11月14日,GET2017教育科技大会“领袖论坛”上,保利威视高级总监周鑫、云朵课堂CEO李磊、朗播网创始人杜昶旭、优才学院CEO伍星和皮影客创始人胥克谦就技术在教育中的场景化问题进行了一场圆桌讨论。

五位嘉宾分别讨论了三个有关技术应用的问题:

  • 目前技术和教学有哪些结合场景?这些场景教学目前有哪些成功案例?

  • 教育场景化过程中最大的挑战难点在哪里?

  • 按照目前技术的发展趋势,在未来教育领域中,更加看好哪种新技术的应用?

以下为圆桌论坛嘉宾发言实录:

圆桌主持:保利威视高级总监周鑫

圆桌嘉宾:云朵课堂CEO李磊、朗播网创始人杜昶旭、优才学院CEO伍星、皮影客创始人胥克谦

周鑫:非常高兴邀请四位嘉宾探讨“新技术在教育场景下的应用”。四位嘉宾都是在线教育行业非常资深的创业家、企业家,今天我们首先要谈的第一个问题是:

目前技术和教学有哪些结合场景?这些场景教学目前有哪些成功案例?

李磊:我们提供在线教育平台,核心解决的问题是在线教育机构在教学运营过程中的场景问题。我们所有的产品都是基于场景化去设计的。举两个例子,在教学过程中我们常常会遇到这样一个问题,就是在招生时,假如做会计培训,想卖一个课程,这个课程是3个子课,市场价格是3000块钱,在招生时我们不会推一个课程,常规的办法会推2个甚至3-5个课程,为什么这么推?我们主推的是3000块钱,在这3000块钱课程里所有的课程都讲,但2000块钱和1000块钱可能只讲其中的一部分。招生过程中是有倾向性的,而结果是高净值。这时问题来了,推的1000块钱的课程,但只招了10个人,为这10个人开一个班吗?一个老师讲这10个人的课程,连成本都控制不住。

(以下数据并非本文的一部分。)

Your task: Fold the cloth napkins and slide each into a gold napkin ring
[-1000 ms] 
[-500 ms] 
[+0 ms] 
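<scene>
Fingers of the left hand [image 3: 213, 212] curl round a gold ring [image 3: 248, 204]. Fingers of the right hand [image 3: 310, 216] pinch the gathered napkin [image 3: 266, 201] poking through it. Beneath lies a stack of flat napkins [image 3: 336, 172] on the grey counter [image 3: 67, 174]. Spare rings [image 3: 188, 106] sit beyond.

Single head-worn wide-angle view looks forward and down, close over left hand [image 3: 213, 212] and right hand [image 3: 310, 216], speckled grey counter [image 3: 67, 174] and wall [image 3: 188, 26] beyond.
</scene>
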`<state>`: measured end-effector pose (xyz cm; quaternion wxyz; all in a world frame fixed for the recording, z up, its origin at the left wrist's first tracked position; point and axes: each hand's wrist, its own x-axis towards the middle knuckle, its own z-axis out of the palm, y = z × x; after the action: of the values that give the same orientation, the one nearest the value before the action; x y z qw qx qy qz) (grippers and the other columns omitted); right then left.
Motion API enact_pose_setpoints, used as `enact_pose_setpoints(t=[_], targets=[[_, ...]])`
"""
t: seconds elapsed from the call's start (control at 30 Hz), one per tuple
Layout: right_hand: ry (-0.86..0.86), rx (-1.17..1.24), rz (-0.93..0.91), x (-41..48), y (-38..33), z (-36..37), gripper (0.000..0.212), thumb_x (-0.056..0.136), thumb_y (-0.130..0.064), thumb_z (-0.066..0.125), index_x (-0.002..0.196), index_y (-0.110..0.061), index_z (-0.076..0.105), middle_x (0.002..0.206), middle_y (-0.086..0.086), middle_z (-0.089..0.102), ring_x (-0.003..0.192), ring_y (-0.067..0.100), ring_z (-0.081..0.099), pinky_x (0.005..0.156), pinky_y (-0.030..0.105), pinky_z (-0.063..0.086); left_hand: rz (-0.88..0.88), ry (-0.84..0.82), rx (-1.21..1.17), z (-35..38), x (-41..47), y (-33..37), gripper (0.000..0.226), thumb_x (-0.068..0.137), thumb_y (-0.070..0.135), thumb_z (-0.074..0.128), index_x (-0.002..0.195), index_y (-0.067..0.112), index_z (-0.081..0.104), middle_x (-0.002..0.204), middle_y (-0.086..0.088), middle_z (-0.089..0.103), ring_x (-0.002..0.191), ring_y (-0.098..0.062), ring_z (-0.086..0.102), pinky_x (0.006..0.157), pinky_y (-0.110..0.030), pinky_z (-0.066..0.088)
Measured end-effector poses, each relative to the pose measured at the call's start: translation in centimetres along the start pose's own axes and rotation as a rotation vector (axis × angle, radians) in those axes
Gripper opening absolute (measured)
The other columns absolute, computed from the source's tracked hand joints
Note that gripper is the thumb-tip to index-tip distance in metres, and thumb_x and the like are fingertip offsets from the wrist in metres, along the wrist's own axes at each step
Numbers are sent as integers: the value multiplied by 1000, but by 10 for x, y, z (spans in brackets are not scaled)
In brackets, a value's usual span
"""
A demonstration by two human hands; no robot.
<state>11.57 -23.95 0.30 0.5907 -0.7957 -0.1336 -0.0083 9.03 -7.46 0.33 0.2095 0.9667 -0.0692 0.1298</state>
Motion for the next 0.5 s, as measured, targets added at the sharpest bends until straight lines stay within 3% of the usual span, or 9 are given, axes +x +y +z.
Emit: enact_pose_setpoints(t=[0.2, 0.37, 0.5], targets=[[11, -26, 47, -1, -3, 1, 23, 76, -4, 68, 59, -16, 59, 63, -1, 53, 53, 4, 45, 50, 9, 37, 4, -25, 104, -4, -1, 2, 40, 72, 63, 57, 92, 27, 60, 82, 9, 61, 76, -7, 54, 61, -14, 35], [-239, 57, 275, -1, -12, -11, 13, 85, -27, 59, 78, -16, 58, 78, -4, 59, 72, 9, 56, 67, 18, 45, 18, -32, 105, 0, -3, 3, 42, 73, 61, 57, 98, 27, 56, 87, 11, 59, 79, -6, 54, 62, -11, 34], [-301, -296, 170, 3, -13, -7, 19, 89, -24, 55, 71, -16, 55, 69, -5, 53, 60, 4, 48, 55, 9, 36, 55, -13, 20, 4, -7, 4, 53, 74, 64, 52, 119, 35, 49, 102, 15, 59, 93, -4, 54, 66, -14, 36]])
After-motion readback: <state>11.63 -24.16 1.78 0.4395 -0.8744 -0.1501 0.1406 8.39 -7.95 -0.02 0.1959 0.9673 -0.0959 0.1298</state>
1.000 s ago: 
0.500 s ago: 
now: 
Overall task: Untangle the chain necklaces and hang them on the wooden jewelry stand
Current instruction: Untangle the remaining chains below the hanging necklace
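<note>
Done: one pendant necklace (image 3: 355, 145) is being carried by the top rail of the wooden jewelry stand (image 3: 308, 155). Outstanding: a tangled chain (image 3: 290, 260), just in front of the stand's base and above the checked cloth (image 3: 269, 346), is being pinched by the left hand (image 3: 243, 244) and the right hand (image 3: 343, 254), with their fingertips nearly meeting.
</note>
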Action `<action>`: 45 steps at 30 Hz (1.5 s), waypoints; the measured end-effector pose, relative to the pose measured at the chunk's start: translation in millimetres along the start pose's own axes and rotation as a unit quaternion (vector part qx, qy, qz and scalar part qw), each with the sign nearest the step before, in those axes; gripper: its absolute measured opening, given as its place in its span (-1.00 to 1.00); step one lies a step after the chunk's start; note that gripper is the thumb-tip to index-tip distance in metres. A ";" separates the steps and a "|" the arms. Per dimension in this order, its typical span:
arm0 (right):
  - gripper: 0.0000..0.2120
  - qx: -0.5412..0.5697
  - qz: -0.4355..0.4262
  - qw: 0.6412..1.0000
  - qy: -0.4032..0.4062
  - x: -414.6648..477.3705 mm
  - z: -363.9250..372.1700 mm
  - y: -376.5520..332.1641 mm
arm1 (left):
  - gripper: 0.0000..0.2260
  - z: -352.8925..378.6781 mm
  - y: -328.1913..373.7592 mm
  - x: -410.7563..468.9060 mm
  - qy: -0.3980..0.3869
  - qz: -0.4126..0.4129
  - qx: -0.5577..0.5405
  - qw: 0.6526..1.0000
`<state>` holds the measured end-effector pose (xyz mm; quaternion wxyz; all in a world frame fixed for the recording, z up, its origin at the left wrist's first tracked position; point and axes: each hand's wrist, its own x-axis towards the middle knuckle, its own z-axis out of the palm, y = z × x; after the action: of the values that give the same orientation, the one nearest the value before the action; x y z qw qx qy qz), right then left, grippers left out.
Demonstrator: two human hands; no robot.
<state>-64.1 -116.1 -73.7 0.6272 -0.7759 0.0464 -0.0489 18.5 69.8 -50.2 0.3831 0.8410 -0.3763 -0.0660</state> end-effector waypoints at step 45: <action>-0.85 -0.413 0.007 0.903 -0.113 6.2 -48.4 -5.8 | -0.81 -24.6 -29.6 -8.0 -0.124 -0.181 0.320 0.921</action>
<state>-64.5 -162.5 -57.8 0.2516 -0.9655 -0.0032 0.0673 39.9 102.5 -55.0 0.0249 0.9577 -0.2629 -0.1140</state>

我们在技术上做了这样的事情,把课程单元拆成每一次课,我们称之为“课次”,在课程售卖时我们可以拿任意的课次做组合,最终达到的效果是合班上课。比如你是买的多少钱课程,到你的课程表时,你的学习表里就会自动显示你要上的课程,可以达到一个老师讲一遍这个课程,所有的学生都可以覆盖掉,这是个非常简单的技术,但能够节省教育机构很多成本。

再说一个场景是基于做题,题库是规模稍微大点的公司都会做的东西,因为它有效提高学生学习的路径,以及提高对知识点的掌握程度。做题时我们分场景大约能够想到七八个场景,第一个叫“随堂练习”,在课堂上随机练习,在视频课某个知识点讲完后,推出几道知识点相关的题去做,这叫随机练习。还有课后练习、章节测试,这是基于课堂场景的。课堂场景之外基于大型题库,让大家不断去做刷题,或者模拟真题、模拟考试。把题这件事情分成了七八个场景。

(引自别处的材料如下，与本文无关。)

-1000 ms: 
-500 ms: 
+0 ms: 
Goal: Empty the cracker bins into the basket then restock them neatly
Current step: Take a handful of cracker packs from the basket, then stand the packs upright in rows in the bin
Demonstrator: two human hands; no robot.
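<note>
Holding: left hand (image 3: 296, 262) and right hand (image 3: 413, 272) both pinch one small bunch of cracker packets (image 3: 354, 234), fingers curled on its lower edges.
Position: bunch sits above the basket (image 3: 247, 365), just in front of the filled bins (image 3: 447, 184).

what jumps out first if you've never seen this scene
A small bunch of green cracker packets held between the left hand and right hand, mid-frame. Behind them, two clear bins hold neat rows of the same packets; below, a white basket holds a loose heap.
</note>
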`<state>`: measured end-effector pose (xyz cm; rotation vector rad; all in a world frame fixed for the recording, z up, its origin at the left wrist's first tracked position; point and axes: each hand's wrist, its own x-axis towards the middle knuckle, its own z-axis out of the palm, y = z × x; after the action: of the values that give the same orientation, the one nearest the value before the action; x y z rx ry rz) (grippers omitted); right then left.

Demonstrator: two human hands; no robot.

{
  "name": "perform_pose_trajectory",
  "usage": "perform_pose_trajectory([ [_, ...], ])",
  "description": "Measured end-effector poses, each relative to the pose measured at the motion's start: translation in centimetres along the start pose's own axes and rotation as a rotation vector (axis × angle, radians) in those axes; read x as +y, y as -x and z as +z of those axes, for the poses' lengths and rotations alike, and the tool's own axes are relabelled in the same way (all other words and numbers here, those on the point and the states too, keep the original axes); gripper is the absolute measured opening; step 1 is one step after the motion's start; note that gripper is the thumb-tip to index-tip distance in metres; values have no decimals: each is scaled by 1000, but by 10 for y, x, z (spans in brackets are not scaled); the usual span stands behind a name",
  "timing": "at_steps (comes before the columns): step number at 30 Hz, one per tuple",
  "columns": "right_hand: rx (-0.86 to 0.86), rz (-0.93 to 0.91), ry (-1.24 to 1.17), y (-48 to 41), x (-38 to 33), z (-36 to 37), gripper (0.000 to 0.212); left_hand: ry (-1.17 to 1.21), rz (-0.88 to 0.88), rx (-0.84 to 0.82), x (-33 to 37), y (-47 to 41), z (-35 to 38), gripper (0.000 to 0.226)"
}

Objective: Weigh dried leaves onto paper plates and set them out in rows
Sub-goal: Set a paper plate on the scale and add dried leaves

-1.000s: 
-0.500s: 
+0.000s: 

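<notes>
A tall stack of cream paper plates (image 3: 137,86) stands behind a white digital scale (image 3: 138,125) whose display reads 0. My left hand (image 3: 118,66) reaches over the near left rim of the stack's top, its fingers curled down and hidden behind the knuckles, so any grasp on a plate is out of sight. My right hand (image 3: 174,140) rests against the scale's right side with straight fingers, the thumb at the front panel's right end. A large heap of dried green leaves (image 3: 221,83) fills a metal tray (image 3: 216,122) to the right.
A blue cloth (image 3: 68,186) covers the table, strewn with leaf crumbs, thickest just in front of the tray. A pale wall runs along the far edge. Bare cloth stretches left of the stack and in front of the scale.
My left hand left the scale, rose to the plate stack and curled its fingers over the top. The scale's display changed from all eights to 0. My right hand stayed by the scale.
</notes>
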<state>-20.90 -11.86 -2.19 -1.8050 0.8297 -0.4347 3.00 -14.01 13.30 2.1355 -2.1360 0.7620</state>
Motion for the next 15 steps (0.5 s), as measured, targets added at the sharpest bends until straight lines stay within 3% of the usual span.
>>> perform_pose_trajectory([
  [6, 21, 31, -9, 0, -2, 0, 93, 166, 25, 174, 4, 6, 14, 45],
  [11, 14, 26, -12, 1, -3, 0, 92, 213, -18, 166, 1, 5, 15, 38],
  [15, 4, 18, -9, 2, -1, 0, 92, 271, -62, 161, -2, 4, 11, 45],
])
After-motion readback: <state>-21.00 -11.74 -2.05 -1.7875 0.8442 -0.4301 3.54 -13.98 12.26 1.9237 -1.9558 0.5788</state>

例如在刷题这个场景里,我们做了智能化的技术手段,例如自适应学习,基于每个人学习的东西应该不一样,因为每个人所掌握的知识点不一样。我们推出一套刷题,点一下按钮就出30道题,但这30道题对每个人都不一样。因为我们一套卷子里你之前错题比例有20%,新知识点可能占50%,还有一部分是之前做过的错误率相对高的知识点但后面做对的题,抽出来10%做这样的题。基于这个算法,推给每个学生,做题时都不一样,是最适合自己的。

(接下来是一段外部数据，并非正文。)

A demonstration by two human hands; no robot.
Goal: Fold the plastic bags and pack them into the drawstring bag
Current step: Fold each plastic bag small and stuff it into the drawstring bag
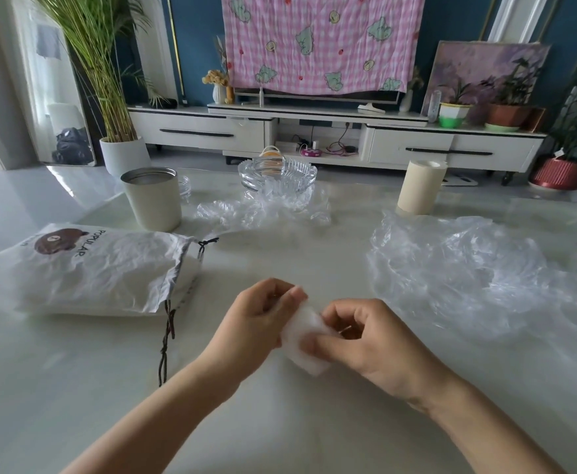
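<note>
Your left hand [258, 323] & right hand [366, 340] both pinch a small folded bag [306, 340] between them, fingers curled on it, just above the table [280, 422]. Drawstring bag [92, 271] lies at left w/ mouth facing the hands; loose plastic [468, 268] lies at right

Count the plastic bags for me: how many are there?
3: a folded plastic bag held by the left hand and right hand; a crumpled bag before the glass bowl; a big loose bag at right, possibly several overlapping. Others may hide inside the drawstring bag.
</note>
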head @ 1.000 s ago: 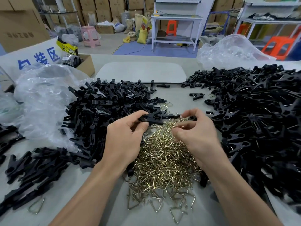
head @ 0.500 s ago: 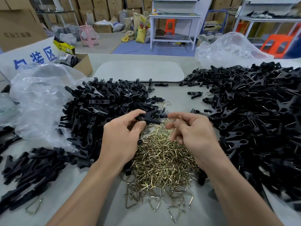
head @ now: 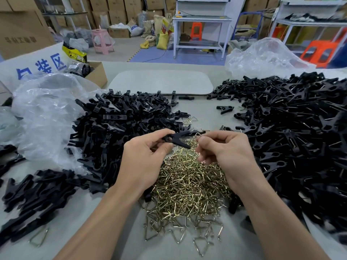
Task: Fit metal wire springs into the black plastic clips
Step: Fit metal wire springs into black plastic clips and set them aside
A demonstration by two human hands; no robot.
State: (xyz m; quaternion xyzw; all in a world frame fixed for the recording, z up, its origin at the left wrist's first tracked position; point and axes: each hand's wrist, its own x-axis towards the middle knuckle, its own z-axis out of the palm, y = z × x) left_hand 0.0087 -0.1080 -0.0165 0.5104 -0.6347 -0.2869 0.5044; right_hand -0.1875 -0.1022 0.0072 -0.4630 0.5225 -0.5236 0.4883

我们基于这个核心理念解决这样的场景,我认为一套卷子让不同的人做效果不一样,有人做完后很嗨,有人做完后感觉“东西太难学了,我已经学不了了。”我们这样的做法让每个学生做题时都有成就感,容易的题能够做对,难的题或者常错的题可以反复练习,可以有效提高他对做题这件事情的兴趣或成就感。

杜昶旭:今天这个话题是关于“技术怎样在教育中落地和真实呈现出来”。我自己是搞技术出身的,我觉得技术永远都是藏在后面的,最终消费者或者用户看到的永远是前端的东西。技术到底怎么帮助他这个事情,大多数消费者不关心,也不知道怎么帮助。

如果从案例或者具体呈现形式上来说,我可以跟大家分享一些我们能看得见的东西。因为我们做语言学习,今天我也在另外一个场地讲了很多关于自适应的东西。你会发现一个很有意思的现象,就是今天在市场上看做自适应学习或者题库,很少有人做英语题库,大家都做数学、物理这类的多,为什么?因为英语不好做。我们干了10年,我知道这事不好干。

为什么不好干?因为英语这个东西跟数学不一样,比如数学的题库本身就可以用作训练的材料,比如你今天这道题考三角函数的某个知识点。但英语完全不同,比如你今天做了一道阅读理解题,一篇文章放在这,出一堆题,这个题做错了,接下来你到底该练什么是不知道的。如果同样一道题有5个人都做错了,这5个人接下来是应该做同样的练习还是做不一样的练习?不一定的!张三可能因为单词不认得,他回去该背单词 ;李四可能是因为逻辑不好,回去应该训练逻辑;王五可能是看错了,回去应该训练专注力。英语麻烦在它测量和训练的体系是高度背离的。

如果我们要去做这件事情,首先要把测量的体系和训练的体系分开,换句话说,我不能不断让他刷阅读理解题就提高他的阅读理解能力了,这件事情我做不到。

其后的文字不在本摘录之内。